_AVAILABLE DATA_
◆ ◆ ◆ ◆ ◆

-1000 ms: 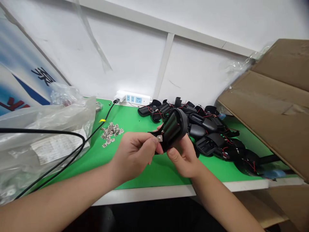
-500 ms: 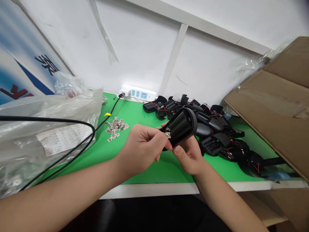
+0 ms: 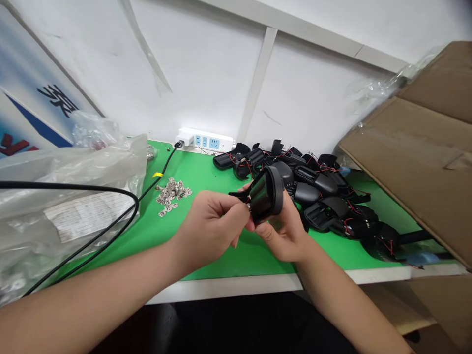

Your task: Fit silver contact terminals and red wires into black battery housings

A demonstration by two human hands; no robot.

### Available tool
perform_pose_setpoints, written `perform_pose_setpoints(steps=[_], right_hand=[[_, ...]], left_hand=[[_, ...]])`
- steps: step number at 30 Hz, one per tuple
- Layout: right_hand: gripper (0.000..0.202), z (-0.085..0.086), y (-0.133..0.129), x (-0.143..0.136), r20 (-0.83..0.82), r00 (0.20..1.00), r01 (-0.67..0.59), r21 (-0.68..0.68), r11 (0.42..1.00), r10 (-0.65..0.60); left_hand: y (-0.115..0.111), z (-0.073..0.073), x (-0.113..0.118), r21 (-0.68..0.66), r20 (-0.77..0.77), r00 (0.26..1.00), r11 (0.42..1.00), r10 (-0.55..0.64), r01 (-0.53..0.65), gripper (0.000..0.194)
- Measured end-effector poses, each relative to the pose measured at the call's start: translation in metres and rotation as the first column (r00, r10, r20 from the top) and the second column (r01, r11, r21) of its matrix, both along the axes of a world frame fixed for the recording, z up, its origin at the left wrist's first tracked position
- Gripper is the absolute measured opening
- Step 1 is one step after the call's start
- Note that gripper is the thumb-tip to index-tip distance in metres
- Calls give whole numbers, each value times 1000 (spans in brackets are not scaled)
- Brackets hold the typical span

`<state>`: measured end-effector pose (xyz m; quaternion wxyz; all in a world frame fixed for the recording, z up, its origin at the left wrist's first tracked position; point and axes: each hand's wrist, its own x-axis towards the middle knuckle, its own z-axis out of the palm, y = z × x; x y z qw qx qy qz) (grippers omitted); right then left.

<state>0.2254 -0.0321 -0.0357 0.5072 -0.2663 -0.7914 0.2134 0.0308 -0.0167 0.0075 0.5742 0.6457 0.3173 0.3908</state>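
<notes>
My right hand (image 3: 283,235) is closed round a black plastic housing (image 3: 266,194), its hollow side tilted toward me and to the left. At the housing's left end my left hand (image 3: 217,221) pinches a small silvery metal contact plate (image 3: 249,208), pressed against or into the inside; its exact seating is hidden by the fingers. A loose pile of similar metal plates (image 3: 171,193) lies on the green mat to the left of my hands. Behind and to the right sits a heap of more black housings (image 3: 313,194) with thin red and black wires.
A white power strip (image 3: 206,140) stands by the wall, with a black cable (image 3: 162,178) looping left. Clear plastic bags (image 3: 121,162) with a printed paper (image 3: 77,216) cover the left side. A large cardboard box (image 3: 413,132) leans in at right. The green mat (image 3: 236,260) ends at a white table edge.
The housing has turned in my right hand, its rounded end now facing more toward me. The metal plate is more hidden behind my left fingers. The whole view has shifted slightly.
</notes>
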Motion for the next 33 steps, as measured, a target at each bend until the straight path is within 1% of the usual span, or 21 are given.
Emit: perform_pose_setpoints(steps=[2, 5, 9, 13, 15, 17, 19, 20, 21, 22, 23, 25, 26, 27, 28, 29, 30, 33], right_hand=[[43, 2, 0, -1, 4, 1000, 19, 2, 1000, -19], [50, 3, 0, -2, -1, 1000, 17, -5, 1000, -17], [50, 2, 0, -1, 11, 1000, -17, 15, 1000, 17], [58, 2, -2, -1, -15, 999, -29, -46, 999, 28], [59, 1, -2, -1, -36, 999, -40, -90, 995, 37], [57, 1, -2, -1, -58, 997, -60, -107, 992, 55], [57, 2, 0, -1, -85, 994, -77, -58, 995, 72], [57, 2, 1, -1, -88, 993, -78, -26, 997, 76], [58, 2, 3, 0, -88, 993, -74, 3, 997, 74], [59, 2, 4, 1, -82, 994, -69, 17, 997, 70], [59, 2, 5, 2, -73, 995, -67, 17, 998, 68], [59, 3, 6, 3, -63, 995, -75, -2, 997, 75], [60, 3, 7, 4, -62, 995, -82, -6, 997, 82], [60, 3, 7, 5, -57, 995, -87, -4, 996, 87], [60, 3, 7, 5, -45, 995, -88, 3, 996, 89], [60, 4, 6, 6, -29, 996, -84, 16, 996, 84], [60, 4, 6, 7, -10, 997, -75, 28, 997, 75], [61, 5, 5, 8, 26, 998, -52, 53, 997, 50]], left_hand=[[-1, -1, 0, 2, 5, 1000, 1000, 21, -21, 30], [-2, -4, 0, 22, -10, 999, 999, 49, -49, 30], [-3, -5, 1, 63, -15, 999, 997, 37, -36, 31], [-2, -5, 1, 94, -20, 999, 995, 32, -30, 32], [-1, -6, 1, 110, -38, 999, 994, 31, -27, 32], [1, -7, -1, 148, -74, 997, 989, 21, -9, 34], [6, -10, -5, 224, -123, 992, 974, -1, 29, 37], [9, -10, -7, 287, -142, 990, 956, -15, 56, 38], [14, -11, -10, 368, -161, 987, 926, -25, 83, 37], [18, -10, -13, 463, -180, 983, 881, -15, 98, 35], [23, -9, -16, 565, -197, 980, 818, 5, 109, 30], [32, -4, -22, 745, -215, 973, 658, 79, 111, 15], [35, 0, -25, 803, -217, 973, 581, 79, 132, 11], [38, 4, -27, 843, -219, 974, 514, 63, 157, 11], [41, 8, -30, 867, -228, 973, 461, 28, 190, 13], [42, 12, -32, 876, -249, 968, 425, -10, 230, 15], [44, 15, -35, 877, -275, 961, 400, -39, 267, 16], [45, 20, -40, 853, -356, 931, 379, -82, 359, 18]])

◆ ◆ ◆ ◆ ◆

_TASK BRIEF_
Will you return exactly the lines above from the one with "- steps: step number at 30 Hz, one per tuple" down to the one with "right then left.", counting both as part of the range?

_SOLUTION_
- steps: step number at 30 Hz, one per tuple
- Layout: right_hand: gripper (0.000..0.202), z (-0.085..0.086), y (-0.133..0.129), x (-0.143..0.136), r20 (-0.83..0.82), r00 (0.20..1.00), r01 (-0.67..0.59), r21 (-0.68..0.68), r11 (0.42..1.00), r10 (-0.65..0.60); left_hand: y (-0.115..0.111), z (-0.073..0.073), x (-0.113..0.118), r21 (-0.68..0.66), r20 (-0.77..0.77), r00 (0.26..1.00), r11 (0.42..1.00), r10 (-0.55..0.64), r01 (-0.53..0.65), gripper (0.000..0.194)
- Measured end-effector poses, each relative to the pose measured at the call's start: translation in metres and rotation as the first column (r00, r10, r20 from the top) and the second column (r01, r11, r21) of its matrix, both along the axes of a world frame fixed for the recording, z up, its origin at the left wrist's first tracked position
- Gripper is the absolute measured opening
- Step 1 is one step after the call's start
- Note that gripper is the thumb-tip to index-tip distance in metres
- Calls give whole numbers, each value times 1000 (spans in brackets are not scaled)
- Brackets hold the typical span

`<state>`: measured end-effector pose (xyz m; quaternion wxyz; all in a world frame fixed for the recording, z up, its origin at the left wrist's first tracked position; point and axes: each hand's wrist, its own x-axis towards the middle knuckle, its own z-axis out of the palm, y = z × x; x y z qw qx qy qz) (grippers omitted); right then left.

The exercise closes with this answer.